Description of the task - Show each line of the data below that has the string "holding" in it.

Records excerpted from a collection
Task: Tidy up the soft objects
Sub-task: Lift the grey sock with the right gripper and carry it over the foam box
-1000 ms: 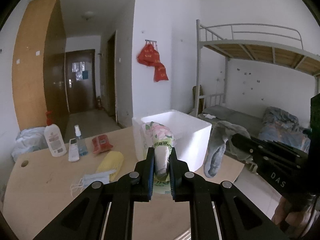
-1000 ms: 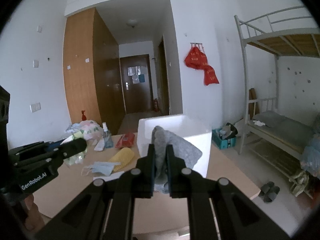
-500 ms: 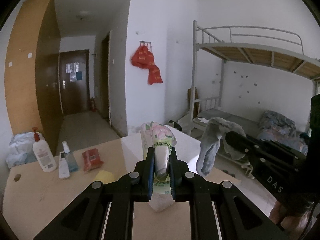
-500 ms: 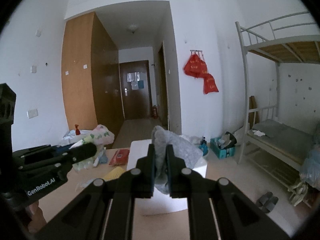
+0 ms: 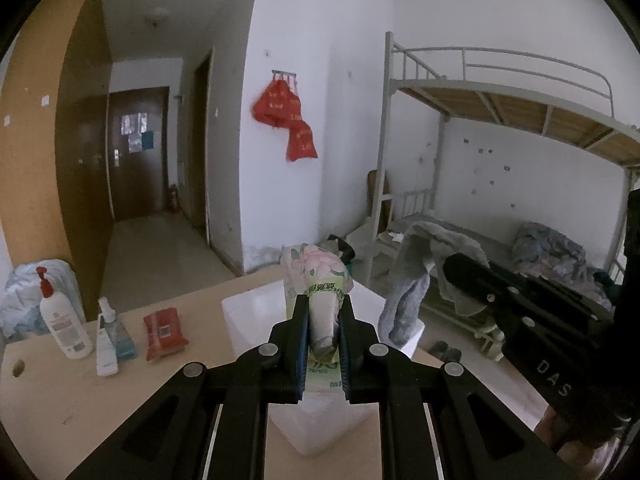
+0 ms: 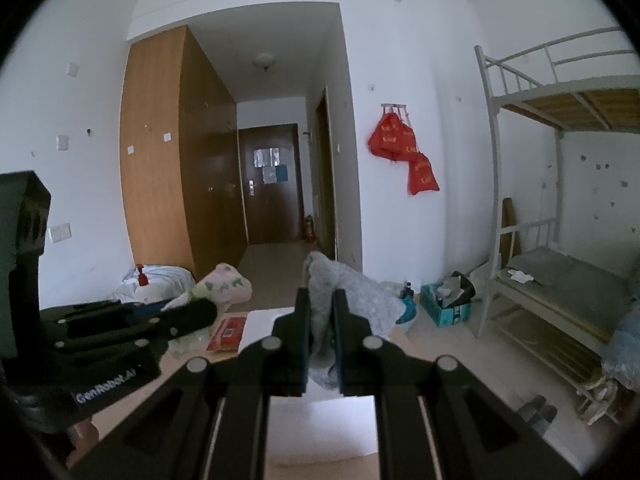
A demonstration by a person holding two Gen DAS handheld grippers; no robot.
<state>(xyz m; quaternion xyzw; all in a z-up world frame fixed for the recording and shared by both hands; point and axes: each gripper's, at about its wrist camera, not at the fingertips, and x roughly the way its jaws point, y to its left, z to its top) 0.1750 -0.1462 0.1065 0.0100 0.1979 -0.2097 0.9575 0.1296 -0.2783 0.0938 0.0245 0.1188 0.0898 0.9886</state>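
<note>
My left gripper (image 5: 323, 312) is shut on a soft tissue pack (image 5: 316, 276) with a pink flower print, held up above the white foam box (image 5: 256, 316). My right gripper (image 6: 321, 312) is shut on a grey fuzzy sock (image 6: 352, 300), which hangs over the same white box (image 6: 260, 328). In the left wrist view the sock (image 5: 412, 288) dangles from the right gripper at the right. In the right wrist view the tissue pack (image 6: 224, 286) shows at the left, in the left gripper.
On the wooden table (image 5: 52, 400) stand a lotion pump bottle (image 5: 60, 320), a small spray bottle (image 5: 107, 332) and a red wipes pack (image 5: 164, 332). A bunk bed (image 5: 500, 160) stands at the right. Red bags (image 5: 286, 116) hang on the wall.
Both grippers have risen and moved forward over the white box with their loads. The yellow item and the face mask on the table have dropped out of view.
</note>
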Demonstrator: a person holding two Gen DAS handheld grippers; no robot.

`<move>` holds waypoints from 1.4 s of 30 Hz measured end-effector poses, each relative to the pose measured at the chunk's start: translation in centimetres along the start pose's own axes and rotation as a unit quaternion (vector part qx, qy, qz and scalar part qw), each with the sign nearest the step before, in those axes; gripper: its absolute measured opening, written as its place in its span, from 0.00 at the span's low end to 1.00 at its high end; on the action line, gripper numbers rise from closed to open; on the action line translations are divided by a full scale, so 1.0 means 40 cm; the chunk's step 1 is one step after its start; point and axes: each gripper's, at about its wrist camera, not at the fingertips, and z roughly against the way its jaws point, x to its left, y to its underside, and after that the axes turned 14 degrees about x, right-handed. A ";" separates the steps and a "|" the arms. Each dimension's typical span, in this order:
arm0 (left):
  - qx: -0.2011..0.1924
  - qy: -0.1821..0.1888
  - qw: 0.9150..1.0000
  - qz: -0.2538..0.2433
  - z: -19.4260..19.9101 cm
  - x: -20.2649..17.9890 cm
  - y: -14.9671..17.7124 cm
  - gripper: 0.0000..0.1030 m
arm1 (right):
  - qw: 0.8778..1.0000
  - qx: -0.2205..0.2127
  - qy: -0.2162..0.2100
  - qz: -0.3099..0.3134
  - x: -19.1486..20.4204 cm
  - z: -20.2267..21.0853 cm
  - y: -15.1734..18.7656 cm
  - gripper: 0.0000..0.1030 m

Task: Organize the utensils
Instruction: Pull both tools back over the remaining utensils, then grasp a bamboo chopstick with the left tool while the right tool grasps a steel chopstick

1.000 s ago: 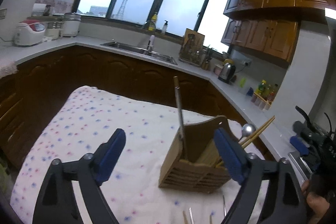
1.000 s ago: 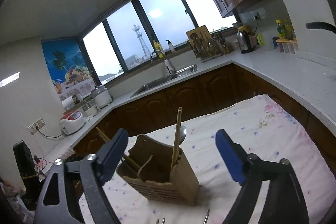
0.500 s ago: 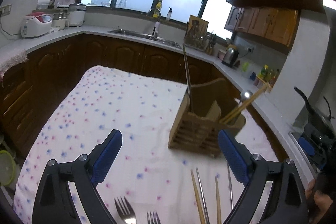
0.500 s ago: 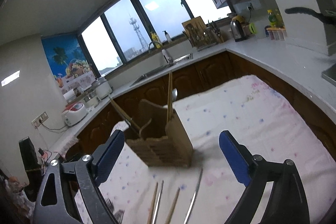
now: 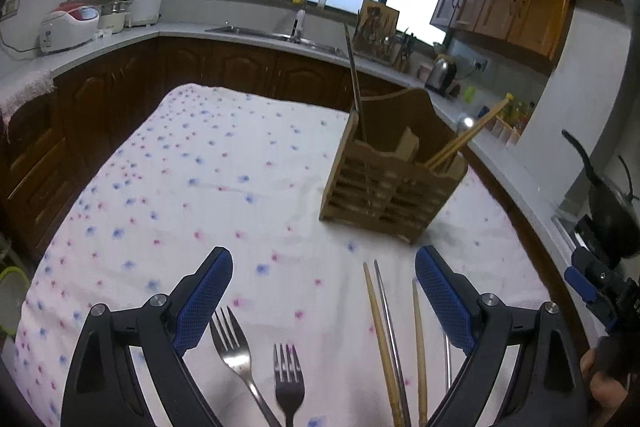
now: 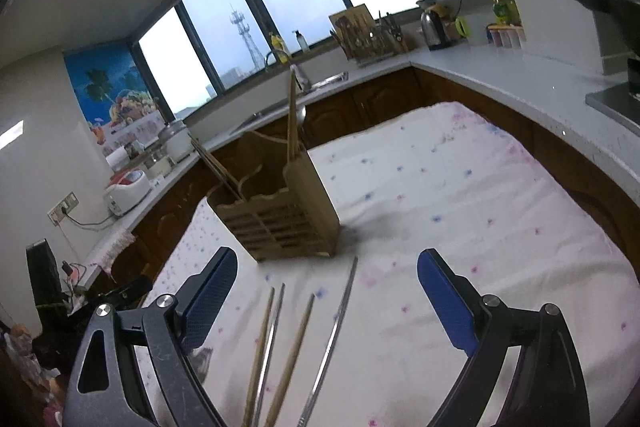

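- Left gripper (image 5: 323, 289) hovers wide apart and empty over the table's near edge, blue ribbed pads (image 5: 204, 301) showing; right gripper (image 6: 327, 291) is equally spread, gripping nothing.
- Two steel forks (image 5: 240, 351) lie tines-forward on the near edge, beside slim wooden chopsticks (image 5: 380, 331) and metal chopsticks (image 6: 334, 331) laid roughly parallel.
- The tablecloth (image 5: 192, 179) is white, wrinkled, dotted with pink and blue flowers.
- Toward the table's far right corner stands the slatted wooden utensil holder (image 5: 390, 183), scallop-topped, with upright and leaning chopsticks and a spoon bowl (image 5: 465, 123) inside.
- Beyond it, grey countertop (image 6: 500, 75) tops dark wooden cabinets.
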 end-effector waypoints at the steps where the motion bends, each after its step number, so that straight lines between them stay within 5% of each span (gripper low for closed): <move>1: 0.005 -0.001 1.000 -0.002 -0.001 -0.003 0.003 0.90 | 1.000 0.004 0.001 0.000 -0.003 -0.005 0.004 0.91; 16: 0.082 -0.035 0.995 -0.042 -0.078 -0.048 -0.014 0.88 | 0.996 0.079 0.032 0.028 0.005 -0.123 0.020 0.87; 27: 0.132 -0.021 0.989 -0.060 -0.198 -0.072 -0.059 0.59 | 0.990 0.136 0.036 0.033 0.004 -0.239 -0.003 0.49; 42: 0.196 -0.011 0.975 -0.103 -0.367 -0.123 -0.094 0.25 | 0.978 0.191 0.069 0.057 0.003 -0.396 -0.045 0.25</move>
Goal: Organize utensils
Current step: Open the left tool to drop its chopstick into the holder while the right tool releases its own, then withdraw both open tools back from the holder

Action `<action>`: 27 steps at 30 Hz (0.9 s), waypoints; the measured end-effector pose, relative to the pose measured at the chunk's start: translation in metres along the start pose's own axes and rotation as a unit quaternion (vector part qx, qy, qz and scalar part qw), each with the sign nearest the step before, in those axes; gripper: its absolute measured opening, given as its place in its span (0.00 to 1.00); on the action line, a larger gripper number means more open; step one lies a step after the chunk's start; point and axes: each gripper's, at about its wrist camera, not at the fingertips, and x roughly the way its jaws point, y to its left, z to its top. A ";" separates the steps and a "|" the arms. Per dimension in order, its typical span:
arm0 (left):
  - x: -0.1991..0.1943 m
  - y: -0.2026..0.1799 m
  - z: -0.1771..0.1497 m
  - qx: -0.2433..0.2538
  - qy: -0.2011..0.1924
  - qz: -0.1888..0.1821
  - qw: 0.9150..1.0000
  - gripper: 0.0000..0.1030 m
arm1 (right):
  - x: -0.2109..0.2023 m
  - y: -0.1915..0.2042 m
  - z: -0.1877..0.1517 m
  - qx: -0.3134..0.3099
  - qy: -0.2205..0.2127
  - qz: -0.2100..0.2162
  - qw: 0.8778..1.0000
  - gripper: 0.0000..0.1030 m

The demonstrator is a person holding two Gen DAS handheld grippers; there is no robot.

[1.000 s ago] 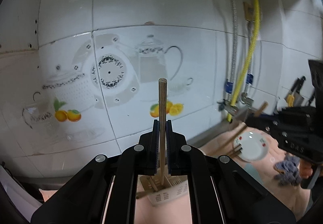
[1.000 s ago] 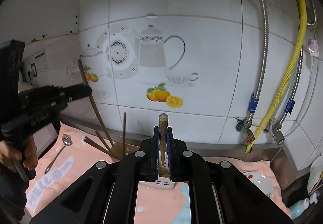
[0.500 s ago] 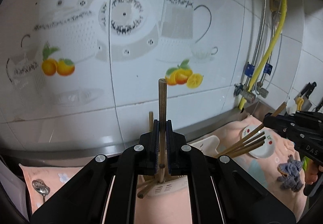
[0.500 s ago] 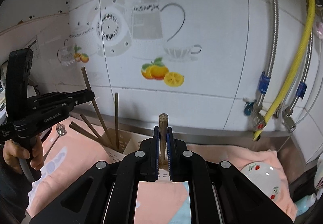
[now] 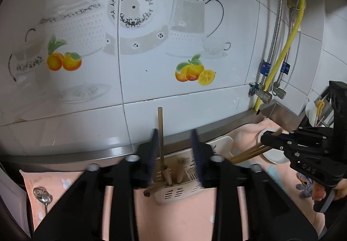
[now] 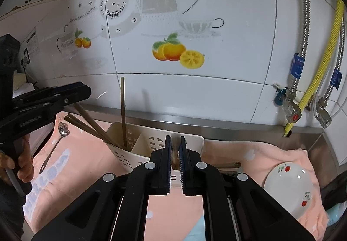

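Over the white holder (image 6: 138, 143), the left gripper (image 5: 173, 152) jaws are opening off a standing chopstick (image 5: 160, 132), while the right gripper (image 6: 175, 150), jaws clamped on another chopstick (image 6: 174, 145), likely must release next.

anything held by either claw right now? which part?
Right claw: shut on a chopstick near its top end. Left claw: opening, nothing gripped; its chopstick stands free in the utensil holder.

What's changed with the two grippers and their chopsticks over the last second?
Both came down to the utensil holder. The left gripper is opening, leaving its chopstick standing in the holder. The right gripper stays shut on its chopstick; spoon and plate unmoved.
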 end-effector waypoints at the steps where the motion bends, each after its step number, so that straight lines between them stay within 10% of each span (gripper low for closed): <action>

Solution to this exercise -
A demonstration by a person holding two Gen DAS handheld grippers; no robot.
Demonstrator: a person holding two Gen DAS handheld grippers; no robot.
The demonstrator is a person holding two Gen DAS handheld grippers; there is no robot.

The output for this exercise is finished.